Retype each line below precisely.

** Opening Records for the exercise block **

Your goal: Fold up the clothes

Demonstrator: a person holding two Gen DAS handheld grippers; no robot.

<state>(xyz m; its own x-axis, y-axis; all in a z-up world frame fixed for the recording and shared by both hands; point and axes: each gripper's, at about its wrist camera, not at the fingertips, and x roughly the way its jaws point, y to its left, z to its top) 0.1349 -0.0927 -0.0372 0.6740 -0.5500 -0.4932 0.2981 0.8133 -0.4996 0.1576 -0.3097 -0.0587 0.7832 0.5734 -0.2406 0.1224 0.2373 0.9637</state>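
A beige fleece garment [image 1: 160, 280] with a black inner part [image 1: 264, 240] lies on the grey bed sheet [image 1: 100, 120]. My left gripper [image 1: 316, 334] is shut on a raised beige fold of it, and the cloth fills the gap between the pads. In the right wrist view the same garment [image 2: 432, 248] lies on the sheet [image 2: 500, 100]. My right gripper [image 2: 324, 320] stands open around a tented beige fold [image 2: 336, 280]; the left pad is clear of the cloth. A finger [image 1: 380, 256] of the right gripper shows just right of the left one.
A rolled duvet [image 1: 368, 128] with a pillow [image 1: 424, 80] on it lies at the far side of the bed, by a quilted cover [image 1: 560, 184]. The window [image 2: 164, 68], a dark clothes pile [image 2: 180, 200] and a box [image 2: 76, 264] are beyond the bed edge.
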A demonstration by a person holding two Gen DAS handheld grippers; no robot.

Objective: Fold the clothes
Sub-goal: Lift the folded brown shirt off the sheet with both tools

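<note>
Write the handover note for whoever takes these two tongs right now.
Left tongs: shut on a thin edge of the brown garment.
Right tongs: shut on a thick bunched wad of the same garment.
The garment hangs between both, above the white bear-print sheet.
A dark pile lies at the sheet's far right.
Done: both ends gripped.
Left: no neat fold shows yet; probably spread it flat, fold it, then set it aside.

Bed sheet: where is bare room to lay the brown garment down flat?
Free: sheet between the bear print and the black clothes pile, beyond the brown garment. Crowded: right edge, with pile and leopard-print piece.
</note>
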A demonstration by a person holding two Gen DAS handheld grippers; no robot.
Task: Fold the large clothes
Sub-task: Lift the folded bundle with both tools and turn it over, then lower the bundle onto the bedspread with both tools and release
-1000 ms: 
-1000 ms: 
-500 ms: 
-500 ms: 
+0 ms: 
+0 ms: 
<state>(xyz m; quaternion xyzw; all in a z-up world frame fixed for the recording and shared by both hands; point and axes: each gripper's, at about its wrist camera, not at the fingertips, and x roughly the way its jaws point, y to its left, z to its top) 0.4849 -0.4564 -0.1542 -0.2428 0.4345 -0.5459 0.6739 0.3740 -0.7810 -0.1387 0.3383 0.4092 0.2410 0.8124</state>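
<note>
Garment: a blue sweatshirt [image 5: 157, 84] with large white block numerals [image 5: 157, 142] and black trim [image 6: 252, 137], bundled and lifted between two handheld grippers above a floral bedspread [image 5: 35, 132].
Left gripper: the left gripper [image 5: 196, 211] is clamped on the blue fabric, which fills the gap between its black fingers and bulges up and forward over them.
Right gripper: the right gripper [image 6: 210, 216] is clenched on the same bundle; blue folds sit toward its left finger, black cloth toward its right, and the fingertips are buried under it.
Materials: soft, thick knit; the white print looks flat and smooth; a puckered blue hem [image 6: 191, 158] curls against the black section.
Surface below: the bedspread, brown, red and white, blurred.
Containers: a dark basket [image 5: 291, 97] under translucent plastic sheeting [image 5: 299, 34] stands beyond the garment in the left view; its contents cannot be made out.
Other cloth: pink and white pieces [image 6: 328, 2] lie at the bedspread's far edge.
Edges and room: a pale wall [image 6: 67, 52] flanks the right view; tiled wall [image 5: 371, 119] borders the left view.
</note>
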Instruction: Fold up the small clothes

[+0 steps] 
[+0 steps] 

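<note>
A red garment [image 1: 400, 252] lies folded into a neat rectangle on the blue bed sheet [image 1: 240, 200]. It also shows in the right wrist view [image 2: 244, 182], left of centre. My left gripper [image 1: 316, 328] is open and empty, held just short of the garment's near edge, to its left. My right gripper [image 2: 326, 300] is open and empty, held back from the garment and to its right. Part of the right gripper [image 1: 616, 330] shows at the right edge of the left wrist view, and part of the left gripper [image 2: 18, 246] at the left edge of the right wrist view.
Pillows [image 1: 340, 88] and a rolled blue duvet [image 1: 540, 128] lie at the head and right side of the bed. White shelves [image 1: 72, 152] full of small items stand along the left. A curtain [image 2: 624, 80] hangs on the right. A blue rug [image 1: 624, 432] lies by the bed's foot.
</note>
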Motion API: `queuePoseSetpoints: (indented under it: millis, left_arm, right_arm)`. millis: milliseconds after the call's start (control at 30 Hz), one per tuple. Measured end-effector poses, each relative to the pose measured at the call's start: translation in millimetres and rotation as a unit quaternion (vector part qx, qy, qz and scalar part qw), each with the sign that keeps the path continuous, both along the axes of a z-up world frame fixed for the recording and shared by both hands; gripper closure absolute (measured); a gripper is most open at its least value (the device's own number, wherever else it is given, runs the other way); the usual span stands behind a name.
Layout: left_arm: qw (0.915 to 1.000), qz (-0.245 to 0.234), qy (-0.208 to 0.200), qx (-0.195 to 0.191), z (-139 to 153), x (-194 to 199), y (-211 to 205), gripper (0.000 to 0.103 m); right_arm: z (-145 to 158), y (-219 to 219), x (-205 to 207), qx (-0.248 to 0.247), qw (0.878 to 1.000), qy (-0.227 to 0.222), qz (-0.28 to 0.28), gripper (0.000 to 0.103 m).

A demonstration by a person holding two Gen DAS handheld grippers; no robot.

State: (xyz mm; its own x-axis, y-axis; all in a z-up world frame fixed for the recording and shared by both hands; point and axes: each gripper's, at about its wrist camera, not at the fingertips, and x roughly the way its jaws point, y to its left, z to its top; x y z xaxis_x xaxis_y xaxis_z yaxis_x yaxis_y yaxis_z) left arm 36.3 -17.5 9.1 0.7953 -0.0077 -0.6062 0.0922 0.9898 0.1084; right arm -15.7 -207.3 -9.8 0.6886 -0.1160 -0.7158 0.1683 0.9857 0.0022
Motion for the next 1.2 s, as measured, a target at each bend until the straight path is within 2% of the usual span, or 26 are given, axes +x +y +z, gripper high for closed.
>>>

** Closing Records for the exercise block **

Exercise answer.
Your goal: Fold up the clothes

Demonstrator: a person holding two Gen DAS handheld grippers; no robot.

<state>(xyz m; its own x-axis, y-axis; all in a z-up world frame fixed for the recording and shared by both hands; point and axes: each gripper's, at about its wrist camera, not at the fingertips, and x roughly the way its jaws point, y to its left, z to its top) 0.1349 -0.0927 -0.0372 0.6740 -0.5500 -0.4932 0.2981 0.8133 -0.4996 0.1576 -0.3097 -0.0587 0.7832 0.5734 -0.2406 0.1224 0.2373 0.9637</state>
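A beige fleece garment [image 1: 160, 280] with a black inner part [image 1: 264, 240] lies on the grey bed sheet [image 1: 100, 120]. My left gripper [image 1: 316, 334] is shut on a raised beige fold of it, and the cloth fills the gap between the pads. In the right wrist view the same garment [image 2: 432, 248] lies on the sheet [image 2: 500, 100]. My right gripper [image 2: 324, 320] stands open around a tented beige fold [image 2: 336, 280]; the left pad is clear of the cloth. A finger [image 1: 380, 256] of the right gripper shows just right of the left one.
A rolled duvet [image 1: 368, 128] with a pillow [image 1: 424, 80] on it lies at the far side of the bed, by a quilted cover [image 1: 560, 184]. The window [image 2: 164, 68], a dark clothes pile [image 2: 180, 200] and a box [image 2: 76, 264] are beyond the bed edge.
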A demonstration by a person holding two Gen DAS handheld grippers; no robot.

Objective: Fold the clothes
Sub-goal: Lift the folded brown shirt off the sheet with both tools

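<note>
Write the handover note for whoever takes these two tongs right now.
Left tongs: shut on a thin edge of the brown garment.
Right tongs: shut on a thick bunched wad of the same garment.
The garment hangs between both, above the white bear-print sheet.
A dark pile lies at the sheet's far right.
Done: both ends gripped.
Left: no neat fold shows yet; probably spread it flat, fold it, then set it aside.

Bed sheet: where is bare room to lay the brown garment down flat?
Free: sheet between the bear print and the black clothes pile, beyond the brown garment. Crowded: right edge, with pile and leopard-print piece.
</note>
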A demonstration by a person holding two Gen DAS handheld grippers; no robot.
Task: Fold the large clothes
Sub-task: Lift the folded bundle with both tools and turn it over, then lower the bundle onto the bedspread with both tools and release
-1000 ms: 
-1000 ms: 
-500 ms: 
-500 ms: 
+0 ms: 
+0 ms: 
<state>(xyz m; quaternion xyzw; all in a z-up world frame fixed for the recording and shared by both hands; point and axes: each gripper's, at about its wrist camera, not at the fingertips, and x roughly the way its jaws point, y to its left, z to its top) 0.4849 -0.4564 -0.1542 -0.2428 0.4345 -0.5459 0.6739 0.3740 -0.7810 -0.1387 0.3383 0.4092 0.2410 0.8124</state>
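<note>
Garment: a blue sweatshirt [image 5: 157, 84] with large white block numerals [image 5: 157, 142] and black trim [image 6: 252, 137], bundled and lifted between two handheld grippers above a floral bedspread [image 5: 35, 132].
Left gripper: the left gripper [image 5: 196, 211] is clamped on the blue fabric, which fills the gap between its black fingers and bulges up and forward over them.
Right gripper: the right gripper [image 6: 210, 216] is clenched on the same bundle; blue folds sit toward its left finger, black cloth toward its right, and the fingertips are buried under it.
Materials: soft, thick knit; the white print looks flat and smooth; a puckered blue hem [image 6: 191, 158] curls against the black section.
Surface below: the bedspread, brown, red and white, blurred.
Containers: a dark basket [image 5: 291, 97] under translucent plastic sheeting [image 5: 299, 34] stands beyond the garment in the left view; its contents cannot be made out.
Other cloth: pink and white pieces [image 6: 328, 2] lie at the bedspread's far edge.
Edges and room: a pale wall [image 6: 67, 52] flanks the right view; tiled wall [image 5: 371, 119] borders the left view.
</note>
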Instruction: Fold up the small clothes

[+0 steps] 
[+0 steps] 

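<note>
A red garment [image 1: 400, 252] lies folded into a neat rectangle on the blue bed sheet [image 1: 240, 200]. It also shows in the right wrist view [image 2: 244, 182], left of centre. My left gripper [image 1: 316, 328] is open and empty, held just short of the garment's near edge, to its left. My right gripper [image 2: 326, 300] is open and empty, held back from the garment and to its right. Part of the right gripper [image 1: 616, 330] shows at the right edge of the left wrist view, and part of the left gripper [image 2: 18, 246] at the left edge of the right wrist view.
Pillows [image 1: 340, 88] and a rolled blue duvet [image 1: 540, 128] lie at the head and right side of the bed. White shelves [image 1: 72, 152] full of small items stand along the left. A curtain [image 2: 624, 80] hangs on the right. A blue rug [image 1: 624, 432] lies by the bed's foot.
</note>
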Motion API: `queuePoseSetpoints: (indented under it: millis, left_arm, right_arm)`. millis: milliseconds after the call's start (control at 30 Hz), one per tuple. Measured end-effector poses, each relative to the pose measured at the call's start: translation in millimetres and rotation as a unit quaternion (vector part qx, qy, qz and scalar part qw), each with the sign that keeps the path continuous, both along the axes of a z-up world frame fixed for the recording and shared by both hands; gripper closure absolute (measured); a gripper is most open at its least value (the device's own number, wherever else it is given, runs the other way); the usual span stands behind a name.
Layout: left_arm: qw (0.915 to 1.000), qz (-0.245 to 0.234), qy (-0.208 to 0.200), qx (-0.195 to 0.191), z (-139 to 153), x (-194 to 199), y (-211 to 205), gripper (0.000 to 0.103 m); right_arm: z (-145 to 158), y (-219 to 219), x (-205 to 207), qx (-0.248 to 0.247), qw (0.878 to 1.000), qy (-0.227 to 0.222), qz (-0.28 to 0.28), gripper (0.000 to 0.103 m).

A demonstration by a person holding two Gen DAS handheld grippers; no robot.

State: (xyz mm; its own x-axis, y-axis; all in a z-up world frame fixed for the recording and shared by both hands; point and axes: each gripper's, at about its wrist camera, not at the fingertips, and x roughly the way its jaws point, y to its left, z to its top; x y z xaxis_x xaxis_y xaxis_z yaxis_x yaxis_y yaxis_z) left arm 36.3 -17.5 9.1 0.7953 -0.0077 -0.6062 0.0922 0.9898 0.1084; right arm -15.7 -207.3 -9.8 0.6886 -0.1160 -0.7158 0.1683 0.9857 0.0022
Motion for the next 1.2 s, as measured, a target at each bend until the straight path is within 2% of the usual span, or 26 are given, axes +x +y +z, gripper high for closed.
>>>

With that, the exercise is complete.